### What this task involves
I would like you to transcribe all of the data exactly.

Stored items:

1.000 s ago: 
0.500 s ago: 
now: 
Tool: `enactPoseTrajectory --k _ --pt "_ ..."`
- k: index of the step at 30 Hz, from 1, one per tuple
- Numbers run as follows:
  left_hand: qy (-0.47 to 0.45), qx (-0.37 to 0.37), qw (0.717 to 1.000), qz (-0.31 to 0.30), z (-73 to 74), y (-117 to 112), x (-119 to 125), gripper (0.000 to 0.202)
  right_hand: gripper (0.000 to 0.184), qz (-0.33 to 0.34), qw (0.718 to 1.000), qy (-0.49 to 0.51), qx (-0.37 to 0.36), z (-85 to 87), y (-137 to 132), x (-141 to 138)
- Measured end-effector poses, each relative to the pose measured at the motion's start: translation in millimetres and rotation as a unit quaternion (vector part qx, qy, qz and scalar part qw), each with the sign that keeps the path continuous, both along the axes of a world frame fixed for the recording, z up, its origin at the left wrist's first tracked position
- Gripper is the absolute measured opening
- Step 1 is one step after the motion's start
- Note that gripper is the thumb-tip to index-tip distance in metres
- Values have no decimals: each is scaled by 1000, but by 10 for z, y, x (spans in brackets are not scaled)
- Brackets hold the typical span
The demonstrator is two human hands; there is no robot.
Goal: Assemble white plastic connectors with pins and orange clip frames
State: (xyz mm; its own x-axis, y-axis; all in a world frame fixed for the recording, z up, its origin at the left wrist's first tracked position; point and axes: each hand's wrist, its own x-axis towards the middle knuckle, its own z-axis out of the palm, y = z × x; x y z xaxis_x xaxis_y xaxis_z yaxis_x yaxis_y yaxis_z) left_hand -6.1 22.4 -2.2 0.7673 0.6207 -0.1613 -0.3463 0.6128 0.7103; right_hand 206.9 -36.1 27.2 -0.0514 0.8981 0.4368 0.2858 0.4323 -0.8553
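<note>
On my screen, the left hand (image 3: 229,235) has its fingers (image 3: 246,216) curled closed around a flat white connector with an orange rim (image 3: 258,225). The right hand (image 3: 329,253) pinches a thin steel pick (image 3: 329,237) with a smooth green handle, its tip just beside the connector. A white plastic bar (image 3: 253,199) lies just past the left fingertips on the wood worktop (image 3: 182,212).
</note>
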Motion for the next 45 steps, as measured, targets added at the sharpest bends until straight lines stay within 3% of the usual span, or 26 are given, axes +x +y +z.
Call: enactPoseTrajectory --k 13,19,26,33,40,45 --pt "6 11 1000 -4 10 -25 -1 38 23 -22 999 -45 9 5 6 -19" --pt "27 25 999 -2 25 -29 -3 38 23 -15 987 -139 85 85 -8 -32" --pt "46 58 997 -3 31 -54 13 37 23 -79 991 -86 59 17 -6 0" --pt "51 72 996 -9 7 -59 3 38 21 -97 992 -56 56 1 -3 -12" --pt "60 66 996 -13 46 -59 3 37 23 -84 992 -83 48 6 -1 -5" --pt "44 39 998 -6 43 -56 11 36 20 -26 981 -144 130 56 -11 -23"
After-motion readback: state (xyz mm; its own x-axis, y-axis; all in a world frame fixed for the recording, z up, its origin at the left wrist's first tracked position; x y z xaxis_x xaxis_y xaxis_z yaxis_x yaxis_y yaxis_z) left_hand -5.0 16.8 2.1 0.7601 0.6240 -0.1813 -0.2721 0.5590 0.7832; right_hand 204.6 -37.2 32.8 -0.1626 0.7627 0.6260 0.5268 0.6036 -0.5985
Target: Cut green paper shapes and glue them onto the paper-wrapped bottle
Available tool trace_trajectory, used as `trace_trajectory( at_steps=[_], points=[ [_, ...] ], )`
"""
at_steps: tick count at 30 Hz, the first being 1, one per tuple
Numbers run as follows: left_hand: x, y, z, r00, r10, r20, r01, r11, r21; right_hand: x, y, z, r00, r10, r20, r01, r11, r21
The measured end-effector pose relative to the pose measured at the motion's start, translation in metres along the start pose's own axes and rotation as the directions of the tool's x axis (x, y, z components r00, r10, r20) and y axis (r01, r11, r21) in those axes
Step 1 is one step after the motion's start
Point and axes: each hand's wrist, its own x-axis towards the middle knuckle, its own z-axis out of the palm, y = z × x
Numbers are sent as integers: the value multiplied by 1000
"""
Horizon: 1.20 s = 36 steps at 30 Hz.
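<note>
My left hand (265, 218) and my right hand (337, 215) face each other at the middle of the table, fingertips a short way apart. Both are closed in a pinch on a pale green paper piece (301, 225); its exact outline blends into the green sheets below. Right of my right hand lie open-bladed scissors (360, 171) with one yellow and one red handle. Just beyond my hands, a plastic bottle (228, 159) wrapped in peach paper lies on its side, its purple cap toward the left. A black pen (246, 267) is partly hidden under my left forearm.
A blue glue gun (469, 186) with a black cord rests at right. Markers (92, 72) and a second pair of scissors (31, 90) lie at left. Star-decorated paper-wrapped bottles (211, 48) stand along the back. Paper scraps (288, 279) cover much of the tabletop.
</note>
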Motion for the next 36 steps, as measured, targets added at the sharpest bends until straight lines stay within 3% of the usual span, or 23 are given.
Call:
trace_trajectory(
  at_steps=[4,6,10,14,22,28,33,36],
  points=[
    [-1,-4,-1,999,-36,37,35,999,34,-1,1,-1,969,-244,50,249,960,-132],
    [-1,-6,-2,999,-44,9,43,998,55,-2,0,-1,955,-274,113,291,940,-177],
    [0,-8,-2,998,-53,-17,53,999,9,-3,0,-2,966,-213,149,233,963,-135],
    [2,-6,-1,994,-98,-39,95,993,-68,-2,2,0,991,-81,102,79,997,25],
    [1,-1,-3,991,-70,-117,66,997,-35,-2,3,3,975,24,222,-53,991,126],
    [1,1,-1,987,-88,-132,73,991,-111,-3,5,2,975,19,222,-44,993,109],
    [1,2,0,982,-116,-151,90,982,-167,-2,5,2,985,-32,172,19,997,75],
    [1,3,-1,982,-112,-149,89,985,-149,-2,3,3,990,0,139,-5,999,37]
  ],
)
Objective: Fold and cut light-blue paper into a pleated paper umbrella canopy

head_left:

### Solved problem
1.000 s ago: 
0.500 s ago: 
now: 
Tool: `enactPoseTrajectory --k _ --pt "_ ..."`
- k: index of the step at 30 Hz, from 1, one per tuple
- Numbers run as follows:
  left_hand: qy (-0.47 to 0.45), qx (-0.37 to 0.37), qw (0.717 to 1.000), qz (-0.31 to 0.30), z (-73 to 74), y (-117 to 112), x (-119 to 125), gripper (0.000 to 0.202)
  right_hand: gripper (0.000 to 0.184), qz (-0.33 to 0.34), qw (0.718 to 1.000), qy (-0.49 to 0.51), qx (-0.37 to 0.36), z (-85 to 87), y (-137 to 132), x (-141 to 138)
- Measured end-effector poses, each relative to the pose measured at the motion's start: translation in millimetres and rotation as a unit quaternion (vector part qx, qy, qz and scalar part qw), each with the sign that keeps the path continuous, both along the axes of a world frame fixed for the recording, z up, its origin at the left wrist's first tracked position
- Gripper is the absolute measured opening
- Step 1 is one step after the motion's start
- Note that gripper is the thumb-tip to index-tip distance in metres
- Values have no decimals: each is scaled by 1000, but by 10 for z, y, x (spans in brackets are not scaled)
- Brackets hold the typical span
The demonstrator is two human hands; there is no robot.
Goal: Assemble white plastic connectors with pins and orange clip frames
State: (xyz mm; its own x-axis, y-axis; all in a world frame fixed for the recording, z up, its origin at the left wrist's first tracked position; point and axes: each hand's wrist, its own x-axis towards the middle knuckle, its own z-axis out of the palm, y = z × x; x y z xaxis_x xaxis_y xaxis_z yaxis_x yaxis_y yaxis_z) left_hand -6.1 22.4 -2.2 0.7673 0.6207 -0.1613 -0.3463 0.6128 0.7103; right_hand 206.9 -36.1 27.2 -0.0514 0.8981 0.4368 0.2858 0.4323 -0.8553
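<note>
On my screen, the left hand (image 3: 229,235) has its fingers (image 3: 246,216) curled closed around a flat white connector with an orange rim (image 3: 258,225). The right hand (image 3: 329,253) pinches a thin steel pick (image 3: 329,237) with a smooth green handle, its tip just beside the connector. A white plastic bar (image 3: 253,199) lies just past the left fingertips on the wood worktop (image 3: 182,212).
</note>
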Motion for the next 45 steps, as measured, targets added at the sharpest bends until straight lines stay within 3% of the usual span, or 26 are given, axes +x +y +z.
Call: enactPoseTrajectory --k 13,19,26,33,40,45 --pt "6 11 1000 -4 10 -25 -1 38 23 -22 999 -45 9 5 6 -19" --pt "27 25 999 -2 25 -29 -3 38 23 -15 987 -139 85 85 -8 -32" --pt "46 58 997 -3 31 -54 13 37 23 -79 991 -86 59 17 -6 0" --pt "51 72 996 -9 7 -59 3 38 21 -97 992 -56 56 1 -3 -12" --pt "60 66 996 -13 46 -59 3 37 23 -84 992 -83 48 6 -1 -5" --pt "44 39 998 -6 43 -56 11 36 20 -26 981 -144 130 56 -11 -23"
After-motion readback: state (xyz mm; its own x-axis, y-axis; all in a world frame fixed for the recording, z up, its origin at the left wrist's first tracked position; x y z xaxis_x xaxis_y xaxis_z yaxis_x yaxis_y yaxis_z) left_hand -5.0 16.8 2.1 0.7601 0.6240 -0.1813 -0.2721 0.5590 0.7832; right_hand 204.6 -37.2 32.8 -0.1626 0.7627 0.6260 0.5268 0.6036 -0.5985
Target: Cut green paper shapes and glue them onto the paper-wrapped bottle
Available tool trace_trajectory, used as `trace_trajectory( at_steps=[_], points=[ [_, ...] ], )`
"""
at_steps: tick count at 30 Hz, the first being 1, one per tuple
Numbers run as follows: left_hand: x, y, z, r00, r10, r20, r01, r11, r21; right_hand: x, y, z, r00, r10, r20, r01, r11, r21
The measured end-effector pose relative to the pose measured at the motion's start, translation in metres along the start pose's own axes and rotation as the directions of the tool's x axis (x, y, z components r00, r10, r20) and y axis (r01, r11, r21) in those axes
Step 1 is one step after the motion's start
Point and axes: each hand's wrist, its own x-axis towards the middle knuckle, its own z-axis out of the palm, y = z × x
Numbers are sent as integers: the value multiplied by 1000
"""
Horizon: 1.20 s = 36 steps at 30 Hz.
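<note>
My left hand (265, 218) and my right hand (337, 215) face each other at the middle of the table, fingertips a short way apart. Both are closed in a pinch on a pale green paper piece (301, 225); its exact outline blends into the green sheets below. Right of my right hand lie open-bladed scissors (360, 171) with one yellow and one red handle. Just beyond my hands, a plastic bottle (228, 159) wrapped in peach paper lies on its side, its purple cap toward the left. A black pen (246, 267) is partly hidden under my left forearm.
A blue glue gun (469, 186) with a black cord rests at right. Markers (92, 72) and a second pair of scissors (31, 90) lie at left. Star-decorated paper-wrapped bottles (211, 48) stand along the back. Paper scraps (288, 279) cover much of the tabletop.
</note>
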Motion for the next 36 steps, as measured, targets added at the sharpest bends until straight lines stay within 3% of the usual span, or 23 are given.
Call:
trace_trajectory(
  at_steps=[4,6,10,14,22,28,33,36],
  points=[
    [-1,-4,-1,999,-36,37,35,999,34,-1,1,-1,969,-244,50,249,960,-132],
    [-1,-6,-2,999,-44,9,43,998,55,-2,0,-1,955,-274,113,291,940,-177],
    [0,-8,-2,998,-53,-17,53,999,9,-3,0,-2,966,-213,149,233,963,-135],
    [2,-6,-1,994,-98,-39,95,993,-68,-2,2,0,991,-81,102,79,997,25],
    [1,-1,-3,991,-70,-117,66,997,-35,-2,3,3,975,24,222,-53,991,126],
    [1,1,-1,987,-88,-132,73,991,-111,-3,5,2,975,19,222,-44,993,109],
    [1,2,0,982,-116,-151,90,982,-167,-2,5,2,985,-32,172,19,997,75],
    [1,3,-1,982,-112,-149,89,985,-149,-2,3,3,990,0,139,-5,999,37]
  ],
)
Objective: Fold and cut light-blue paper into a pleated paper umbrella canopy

head_left:

The exercise requires no additional output.